124 Mass. 481 | Mass. | 1878
As the court below ruled that the allegations of the answer and the facts offered in evidence at the trial
The plaintiff holds the note of the defendant, secured by a mortgage on real estate, which contains a power of sale in common form, with a provision that the mortgagee, or any person in her behalf, may purchase at the sale, and that no other purchaser shall be answerable for the application of the purchase money. The defendant sold his interest in the real estate soon after giving the mortgage. There having been a breach of condition, the plaintiff, for the purpose of foreclosure, caused the estate to be sold by public auction, and it was bid in by the plaintiff’s agent, who was the highest bidder, for a sum equal to the amount due on the note and the expenses of the sale. The proceedings were in all respects pursuant to the power in the mortgage and lawful, which we understand to include all the forms of a binding contract of sale and purchase. It also appears that the agent was duly authorized to purchase the estate for the plaintiff, with a view to a conveyance by the plaintiff to the agent, and a simultaneous deed by him to the plaintiff. The deeds were prepared by the auctioneer, and the plaintiff refused to execute them, and, as the answer alleges, fraudulently refused to apply the money, for which she had sold the property, to the payment of the note in her hands. This was the condition of things, when this action was brought upon the note.

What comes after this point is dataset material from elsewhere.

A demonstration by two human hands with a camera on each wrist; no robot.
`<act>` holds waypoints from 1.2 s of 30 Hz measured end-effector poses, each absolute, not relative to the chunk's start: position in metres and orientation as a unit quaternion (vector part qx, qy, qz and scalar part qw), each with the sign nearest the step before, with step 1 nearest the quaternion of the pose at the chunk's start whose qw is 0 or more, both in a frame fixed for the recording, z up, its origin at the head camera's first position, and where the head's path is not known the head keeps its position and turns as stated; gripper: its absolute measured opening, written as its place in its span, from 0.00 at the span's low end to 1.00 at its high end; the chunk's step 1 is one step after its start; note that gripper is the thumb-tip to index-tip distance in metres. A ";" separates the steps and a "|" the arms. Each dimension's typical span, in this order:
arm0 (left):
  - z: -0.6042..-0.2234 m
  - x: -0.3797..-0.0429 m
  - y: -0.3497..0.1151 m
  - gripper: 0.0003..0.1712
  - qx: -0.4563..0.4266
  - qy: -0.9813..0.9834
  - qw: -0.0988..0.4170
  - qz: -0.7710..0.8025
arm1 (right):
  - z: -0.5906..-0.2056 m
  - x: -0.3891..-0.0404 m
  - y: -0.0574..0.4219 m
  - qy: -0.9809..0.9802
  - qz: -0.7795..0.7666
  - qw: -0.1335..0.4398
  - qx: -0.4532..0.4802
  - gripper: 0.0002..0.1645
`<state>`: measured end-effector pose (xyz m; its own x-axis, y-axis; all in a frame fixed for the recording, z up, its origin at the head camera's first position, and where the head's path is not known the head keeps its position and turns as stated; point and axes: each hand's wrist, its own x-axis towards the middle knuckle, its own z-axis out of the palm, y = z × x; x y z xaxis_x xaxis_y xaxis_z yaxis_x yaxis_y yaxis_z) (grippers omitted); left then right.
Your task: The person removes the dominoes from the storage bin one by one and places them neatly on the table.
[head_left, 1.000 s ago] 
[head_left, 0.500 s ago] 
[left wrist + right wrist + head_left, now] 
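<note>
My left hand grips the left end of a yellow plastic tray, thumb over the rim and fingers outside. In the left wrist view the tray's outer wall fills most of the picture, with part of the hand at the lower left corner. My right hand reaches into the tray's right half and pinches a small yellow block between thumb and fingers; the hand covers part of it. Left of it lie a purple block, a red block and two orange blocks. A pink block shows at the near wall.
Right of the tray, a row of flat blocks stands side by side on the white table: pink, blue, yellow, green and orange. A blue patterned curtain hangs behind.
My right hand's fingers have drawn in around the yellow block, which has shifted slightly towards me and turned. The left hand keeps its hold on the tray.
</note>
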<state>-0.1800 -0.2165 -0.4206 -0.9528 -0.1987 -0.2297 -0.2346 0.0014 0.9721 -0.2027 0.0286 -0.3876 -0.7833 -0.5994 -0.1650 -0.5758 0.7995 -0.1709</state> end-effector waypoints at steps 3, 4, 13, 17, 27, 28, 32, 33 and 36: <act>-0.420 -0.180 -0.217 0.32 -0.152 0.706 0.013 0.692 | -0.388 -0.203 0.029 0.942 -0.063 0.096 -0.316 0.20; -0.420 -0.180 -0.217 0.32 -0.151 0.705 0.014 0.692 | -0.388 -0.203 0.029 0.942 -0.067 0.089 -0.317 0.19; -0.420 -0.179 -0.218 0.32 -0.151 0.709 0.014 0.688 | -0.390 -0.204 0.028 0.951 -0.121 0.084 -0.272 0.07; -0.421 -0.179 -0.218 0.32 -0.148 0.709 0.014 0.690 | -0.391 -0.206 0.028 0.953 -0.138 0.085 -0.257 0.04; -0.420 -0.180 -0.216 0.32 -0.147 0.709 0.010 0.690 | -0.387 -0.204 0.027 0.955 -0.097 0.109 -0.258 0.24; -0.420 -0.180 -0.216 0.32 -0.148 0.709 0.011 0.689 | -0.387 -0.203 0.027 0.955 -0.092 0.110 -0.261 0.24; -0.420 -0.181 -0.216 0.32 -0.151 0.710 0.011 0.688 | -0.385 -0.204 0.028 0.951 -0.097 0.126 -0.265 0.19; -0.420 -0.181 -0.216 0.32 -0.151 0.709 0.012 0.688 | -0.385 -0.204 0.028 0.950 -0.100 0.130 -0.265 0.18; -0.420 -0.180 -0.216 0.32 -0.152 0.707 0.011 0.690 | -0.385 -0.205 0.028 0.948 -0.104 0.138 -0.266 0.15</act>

Upon these facts, it appears that, at a sale properly conducted, the property was in fact purchased by the mortgagee for a sum equal to the full amount of the debt secured by the mortgage. The question does not arise, what would be the rights of the defendant, if the sale had been to a third person, who without cause had refused to pay the money, and whom the plaintiff could have compelled to a specific performance of his contract. Corder v. Morgan, 18 Ves. 344. If - a third party had purchased for the same amount, and paid the money to the plaintiff, who without any justifiable cause had refused to execute the necessary deeds, the case would have more nearly resembled this. Here the payment was completed; as mortgagee, the plaintiff could not institute proceedings against herself as purchaser to compel performance of the contract of sale, for the same hand
A mortgagee selling under a power of sale is a trustee for sale, and is bound in all particulars to execute the trust with a due regard to the interests of the mortgagor, or of those having his estate in the premises, and also of those who are no longer owners of the estate, but are liable on the note, which the mortgage secures. Montague v. Dawes, 14 Allen, 369. Dyer v. Shurtleff, 112 Mass. 165. Drinan v. Nichols, 115 Mass. 353. If, by virtue of the power in the mortgage, the mortgagee becomes the purchaser, he is bound to carry out and complete his purchase to the same extent as any other purchaser. The proper performance of his duty as purchaser is as imperative upon him, as the proper performance of his duty as seller. The fact that he unites the two characters in his own person cannot give him any additiona. rights; on the contrary, he is held to a stricter accountability
Such misconduct on the part of the plaintiff constitutes a substantial answer to her action. In Howard v. Ames, 3 Met. 308, the mortgage contained an authority to the mortgagee to sell the estate and apply the proceeds to the payment of the note. The mortgage was assigned to one Lothrop, who assigned it to the plaintiff after the maturity of the note. The plaintiff sold the estate by auction for a sum insufficient to pay the note, and brought his action against the defendant, who was the mortgagor, for the balance. The defendant was allowed to prove that Lothrop was the real owner of the note and mortgage at the time of the sale, and that he so managed the sale that the property brought less than it was worth, and that he did this in order to obtain an absolute title to the estate under its true value, while, if the sale had been made in good faith, the property would have sold for more than enough to pay the note. This was held to be a good defence to an action brought by the party to whom such mismanagement was justly to be imputed and to any other person standing in his place; and, in delivering the opinion, Chief Justice Shaw, after commenting upon the legal effect of the evidence, as a defence to the action, said: “It shows that it is the plaintiff’s own fault that the debt is not fully paid.” See also Briggs v. Richmond, 10 Pick. 391, 396; Davis v. Thompson, 118 Mass. 497.
We are therefore of opinion that the ruling at the trial waa erroneous. Exceptions sustained.